German Marshall Fund’ın, İnfakto Araştırma tarafından "kutuplaşma" araştırması, Türkiye için hep aynı sonuçları veriyor: toplum, parti bağlarına göre fena halde ayrışmış durumda. Ocak 2016’da açıklanan GMF Kutuplaşma Araştırması Sonuçları, Türkiye’de insanların yüzde 74’ünün, "başka partiye destek veren" bir ailenin çocuklarıyla oynamak istemediğini ortaya koyuyordu.

Çocukların oyun oynamasından bahsediyoruz… Oyun…

Buna ek olarak, yüzde 78’lik bir kesim başka partiye oy verenlerle iş yapmak istemiyor ve yüzde 83’lük kesim de, evlatlarının başka partiye oy veren insanlarla evlenmesini istemiyordu.

Araştırmanın yapıldığı ve ardından yayınlandığı 2015-2016 kışından bu yana, Türkiye’de tüm köprülerin altından çok su aktı.

Aynı araştırma şimdi yapılsa, büyük ihtimalle, daha da kutuplaşmış bir toplum portresi ortaya çıkar: bu da, fiili bir apartheid rejimi yaşanan, Mandela öncesinin Güney Afrikası gibi bir toplumdur.

16 Nisan’da referandumda oylanacak başkanlık sistemi ise, apartheid’ı bir adım ileri taşıyıp resmileştirecek bir "değişim" vaat ediyor.

Başkanlık sistemi doğası gereği, "kazananın herşeyi aldığı" bir yapıya sahip. Bu durum, ABD’de de, Fransa’da da böyle… Ama Türkiye’de sandığa giden anayasa değişikliği öyle bir başkanlık öngörüyor ki; başkanlığı kaybeden siyasi çizgi(ler)den olanlar, neredeyse vatandaşlık haklarını da kaybedecekler.

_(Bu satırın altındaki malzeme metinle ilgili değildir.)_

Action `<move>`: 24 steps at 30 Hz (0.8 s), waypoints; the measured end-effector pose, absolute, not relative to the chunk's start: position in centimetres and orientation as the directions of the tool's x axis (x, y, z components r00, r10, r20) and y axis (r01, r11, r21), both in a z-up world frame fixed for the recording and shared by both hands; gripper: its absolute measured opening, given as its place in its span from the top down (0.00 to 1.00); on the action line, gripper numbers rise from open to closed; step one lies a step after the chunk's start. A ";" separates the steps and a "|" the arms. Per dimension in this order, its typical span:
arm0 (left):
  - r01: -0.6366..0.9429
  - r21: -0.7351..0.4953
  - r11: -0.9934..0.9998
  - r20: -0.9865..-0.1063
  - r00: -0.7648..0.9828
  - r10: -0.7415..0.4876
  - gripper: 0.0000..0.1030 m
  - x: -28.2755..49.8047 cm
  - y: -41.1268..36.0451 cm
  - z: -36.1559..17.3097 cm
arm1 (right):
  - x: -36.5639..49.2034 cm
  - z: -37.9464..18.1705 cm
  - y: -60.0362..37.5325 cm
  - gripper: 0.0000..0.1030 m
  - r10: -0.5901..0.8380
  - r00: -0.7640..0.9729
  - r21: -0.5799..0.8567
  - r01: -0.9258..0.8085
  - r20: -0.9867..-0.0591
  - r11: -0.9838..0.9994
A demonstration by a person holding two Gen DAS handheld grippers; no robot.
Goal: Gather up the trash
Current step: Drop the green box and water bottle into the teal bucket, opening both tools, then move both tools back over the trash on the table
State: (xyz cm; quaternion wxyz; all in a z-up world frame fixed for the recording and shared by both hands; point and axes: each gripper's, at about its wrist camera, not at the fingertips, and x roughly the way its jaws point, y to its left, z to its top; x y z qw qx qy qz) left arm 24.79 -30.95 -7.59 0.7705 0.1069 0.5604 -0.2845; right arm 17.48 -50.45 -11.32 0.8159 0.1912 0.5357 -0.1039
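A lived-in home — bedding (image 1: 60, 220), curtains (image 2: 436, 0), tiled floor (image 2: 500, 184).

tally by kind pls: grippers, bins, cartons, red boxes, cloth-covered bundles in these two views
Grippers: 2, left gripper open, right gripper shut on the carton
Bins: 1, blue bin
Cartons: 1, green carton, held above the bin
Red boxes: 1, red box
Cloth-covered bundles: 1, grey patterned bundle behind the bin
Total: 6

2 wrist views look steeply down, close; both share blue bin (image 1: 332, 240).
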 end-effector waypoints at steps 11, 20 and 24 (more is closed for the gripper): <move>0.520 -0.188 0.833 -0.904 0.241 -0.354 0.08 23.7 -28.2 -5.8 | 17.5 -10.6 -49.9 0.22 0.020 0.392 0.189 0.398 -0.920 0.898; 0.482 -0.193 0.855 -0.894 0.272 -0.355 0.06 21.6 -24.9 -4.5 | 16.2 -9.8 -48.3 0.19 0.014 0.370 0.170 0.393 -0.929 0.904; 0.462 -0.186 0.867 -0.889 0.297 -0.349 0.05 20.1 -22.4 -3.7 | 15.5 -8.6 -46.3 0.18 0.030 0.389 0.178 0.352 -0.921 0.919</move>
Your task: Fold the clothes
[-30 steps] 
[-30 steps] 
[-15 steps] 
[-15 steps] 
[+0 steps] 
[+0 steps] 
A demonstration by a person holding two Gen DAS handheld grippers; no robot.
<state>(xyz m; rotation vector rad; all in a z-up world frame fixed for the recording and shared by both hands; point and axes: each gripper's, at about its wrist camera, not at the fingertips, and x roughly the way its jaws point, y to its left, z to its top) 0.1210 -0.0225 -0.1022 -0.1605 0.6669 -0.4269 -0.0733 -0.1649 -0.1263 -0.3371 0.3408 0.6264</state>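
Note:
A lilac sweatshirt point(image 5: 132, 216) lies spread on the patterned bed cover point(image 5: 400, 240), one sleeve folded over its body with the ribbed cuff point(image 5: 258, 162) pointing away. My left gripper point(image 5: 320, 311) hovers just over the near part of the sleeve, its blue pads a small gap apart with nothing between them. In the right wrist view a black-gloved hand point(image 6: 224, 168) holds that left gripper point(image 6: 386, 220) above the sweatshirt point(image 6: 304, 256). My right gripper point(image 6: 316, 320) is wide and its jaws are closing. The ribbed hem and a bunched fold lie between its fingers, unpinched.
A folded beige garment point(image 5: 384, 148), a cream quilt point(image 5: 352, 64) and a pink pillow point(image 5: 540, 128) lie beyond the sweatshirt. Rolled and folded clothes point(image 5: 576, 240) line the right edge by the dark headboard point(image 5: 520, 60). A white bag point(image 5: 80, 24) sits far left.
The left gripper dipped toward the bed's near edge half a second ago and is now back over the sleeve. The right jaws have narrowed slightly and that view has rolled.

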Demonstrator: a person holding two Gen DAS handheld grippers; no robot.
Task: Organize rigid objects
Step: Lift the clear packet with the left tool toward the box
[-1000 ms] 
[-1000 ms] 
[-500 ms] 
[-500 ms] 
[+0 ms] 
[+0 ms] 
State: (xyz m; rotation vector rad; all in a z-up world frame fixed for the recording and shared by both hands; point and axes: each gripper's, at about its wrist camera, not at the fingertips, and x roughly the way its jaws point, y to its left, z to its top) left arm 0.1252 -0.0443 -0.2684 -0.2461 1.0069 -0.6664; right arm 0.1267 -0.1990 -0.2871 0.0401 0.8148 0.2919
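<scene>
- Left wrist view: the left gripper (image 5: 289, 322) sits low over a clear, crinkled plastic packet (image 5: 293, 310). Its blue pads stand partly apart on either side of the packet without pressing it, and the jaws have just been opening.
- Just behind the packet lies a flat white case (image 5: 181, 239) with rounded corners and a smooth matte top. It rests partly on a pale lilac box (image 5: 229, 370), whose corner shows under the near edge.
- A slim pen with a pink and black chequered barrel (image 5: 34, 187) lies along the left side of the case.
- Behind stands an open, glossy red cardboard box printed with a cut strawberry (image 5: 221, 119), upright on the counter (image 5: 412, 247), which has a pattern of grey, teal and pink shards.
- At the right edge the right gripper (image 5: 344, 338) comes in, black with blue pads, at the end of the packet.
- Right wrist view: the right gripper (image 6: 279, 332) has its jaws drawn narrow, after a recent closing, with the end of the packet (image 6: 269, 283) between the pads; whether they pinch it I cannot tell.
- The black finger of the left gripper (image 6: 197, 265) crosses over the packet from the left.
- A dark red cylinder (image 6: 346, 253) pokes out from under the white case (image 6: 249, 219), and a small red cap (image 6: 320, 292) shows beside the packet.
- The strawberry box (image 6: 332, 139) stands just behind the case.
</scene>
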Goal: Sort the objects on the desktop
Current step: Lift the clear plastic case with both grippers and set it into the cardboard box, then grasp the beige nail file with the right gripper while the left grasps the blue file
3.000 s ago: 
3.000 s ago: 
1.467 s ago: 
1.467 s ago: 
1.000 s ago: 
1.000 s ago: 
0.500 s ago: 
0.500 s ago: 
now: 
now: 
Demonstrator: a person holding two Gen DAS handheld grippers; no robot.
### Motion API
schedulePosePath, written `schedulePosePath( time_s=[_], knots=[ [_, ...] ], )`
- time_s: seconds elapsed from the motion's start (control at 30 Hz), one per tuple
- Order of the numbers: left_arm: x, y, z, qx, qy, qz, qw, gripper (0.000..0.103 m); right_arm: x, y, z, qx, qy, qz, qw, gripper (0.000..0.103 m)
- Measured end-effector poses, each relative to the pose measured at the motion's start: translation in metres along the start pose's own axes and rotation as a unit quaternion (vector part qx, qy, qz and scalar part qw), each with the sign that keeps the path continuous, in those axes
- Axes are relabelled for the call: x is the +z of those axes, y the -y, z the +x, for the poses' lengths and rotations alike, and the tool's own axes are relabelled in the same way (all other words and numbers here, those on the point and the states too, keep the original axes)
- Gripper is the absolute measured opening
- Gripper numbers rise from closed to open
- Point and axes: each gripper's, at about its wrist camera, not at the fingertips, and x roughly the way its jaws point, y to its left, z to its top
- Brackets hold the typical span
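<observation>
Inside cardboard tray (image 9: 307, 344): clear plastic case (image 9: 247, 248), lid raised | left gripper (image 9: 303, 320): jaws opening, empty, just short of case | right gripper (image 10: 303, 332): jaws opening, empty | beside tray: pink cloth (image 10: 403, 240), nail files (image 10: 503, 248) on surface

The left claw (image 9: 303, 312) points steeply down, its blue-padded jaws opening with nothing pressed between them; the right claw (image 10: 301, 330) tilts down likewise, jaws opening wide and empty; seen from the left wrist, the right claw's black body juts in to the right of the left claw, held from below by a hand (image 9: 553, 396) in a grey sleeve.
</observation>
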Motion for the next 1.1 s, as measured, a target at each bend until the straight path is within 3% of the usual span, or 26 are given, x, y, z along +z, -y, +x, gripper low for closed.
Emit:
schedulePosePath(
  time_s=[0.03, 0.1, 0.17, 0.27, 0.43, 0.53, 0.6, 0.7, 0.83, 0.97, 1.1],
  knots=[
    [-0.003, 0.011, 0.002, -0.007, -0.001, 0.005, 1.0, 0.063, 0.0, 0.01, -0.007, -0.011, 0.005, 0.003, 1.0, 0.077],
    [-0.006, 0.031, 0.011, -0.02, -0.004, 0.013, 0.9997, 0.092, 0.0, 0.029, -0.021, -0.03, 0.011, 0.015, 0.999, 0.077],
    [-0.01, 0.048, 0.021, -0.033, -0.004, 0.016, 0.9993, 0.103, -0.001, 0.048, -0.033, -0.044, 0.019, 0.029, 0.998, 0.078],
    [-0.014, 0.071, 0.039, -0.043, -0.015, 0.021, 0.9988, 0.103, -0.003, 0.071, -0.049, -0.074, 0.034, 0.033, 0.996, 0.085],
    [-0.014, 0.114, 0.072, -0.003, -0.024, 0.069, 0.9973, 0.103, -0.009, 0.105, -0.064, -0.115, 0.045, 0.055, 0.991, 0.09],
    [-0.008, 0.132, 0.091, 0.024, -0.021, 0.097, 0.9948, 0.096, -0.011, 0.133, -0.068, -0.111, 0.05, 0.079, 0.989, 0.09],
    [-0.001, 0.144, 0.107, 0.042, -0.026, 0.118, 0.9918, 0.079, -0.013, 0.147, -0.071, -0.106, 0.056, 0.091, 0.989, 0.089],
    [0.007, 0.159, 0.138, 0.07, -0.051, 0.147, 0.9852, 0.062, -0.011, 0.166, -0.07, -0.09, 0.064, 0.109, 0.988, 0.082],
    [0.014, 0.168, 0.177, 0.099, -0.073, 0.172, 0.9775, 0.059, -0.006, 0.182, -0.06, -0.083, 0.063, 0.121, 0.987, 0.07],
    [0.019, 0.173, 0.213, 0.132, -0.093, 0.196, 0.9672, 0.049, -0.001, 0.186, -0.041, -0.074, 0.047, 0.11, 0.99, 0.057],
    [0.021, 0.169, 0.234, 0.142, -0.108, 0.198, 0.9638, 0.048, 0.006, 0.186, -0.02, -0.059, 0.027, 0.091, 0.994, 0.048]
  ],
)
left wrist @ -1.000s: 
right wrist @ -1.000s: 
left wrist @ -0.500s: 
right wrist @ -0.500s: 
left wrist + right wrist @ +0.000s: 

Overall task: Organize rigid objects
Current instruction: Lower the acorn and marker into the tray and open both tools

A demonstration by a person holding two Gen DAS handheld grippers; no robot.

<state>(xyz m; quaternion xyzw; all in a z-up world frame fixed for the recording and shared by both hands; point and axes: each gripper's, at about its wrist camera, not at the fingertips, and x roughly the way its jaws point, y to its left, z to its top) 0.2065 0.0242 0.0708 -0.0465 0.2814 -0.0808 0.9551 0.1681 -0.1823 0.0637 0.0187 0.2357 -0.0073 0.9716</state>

12 Eylül 2010’daki referandumdan beri, altı kez sandık gördü Türkiye… Nisan 2017 itibariyle, referandum sandığı ile beraber 7. kez sandığa gidiliyor olacak.

Yedi yılda yedi sandık…

2010 referandumu, 2011 genel seçimleri, 2014 Cumhurbaşkanlığı seçimleri, 2014 yerel seçimleri, 2015 Haziran genel seçimleri, 2015 Kasım genel seçimleri ve şimdi de, 2017 referandumu…

Bu seçimlerin tümü, demokrasiyi toplumsal uzlaşma yoluyla perçinleyen değil; kutuplaşmayı arttıran seçimlerdi…

Kutuplaşmanın frenine basılmaz ve şu veya bu şekilde, aynı toplumun insanları olduğumuzu hatırlayamazsak, "yavaş çekim Bosna" olmaya, kutuplaşmanın zehirli havasını solumaya devam edeceğiz…

Nereye kadar?

Hangi toplum, ne kadar süre birbirinden vebalı gibi kaçarak yaşabilir ki?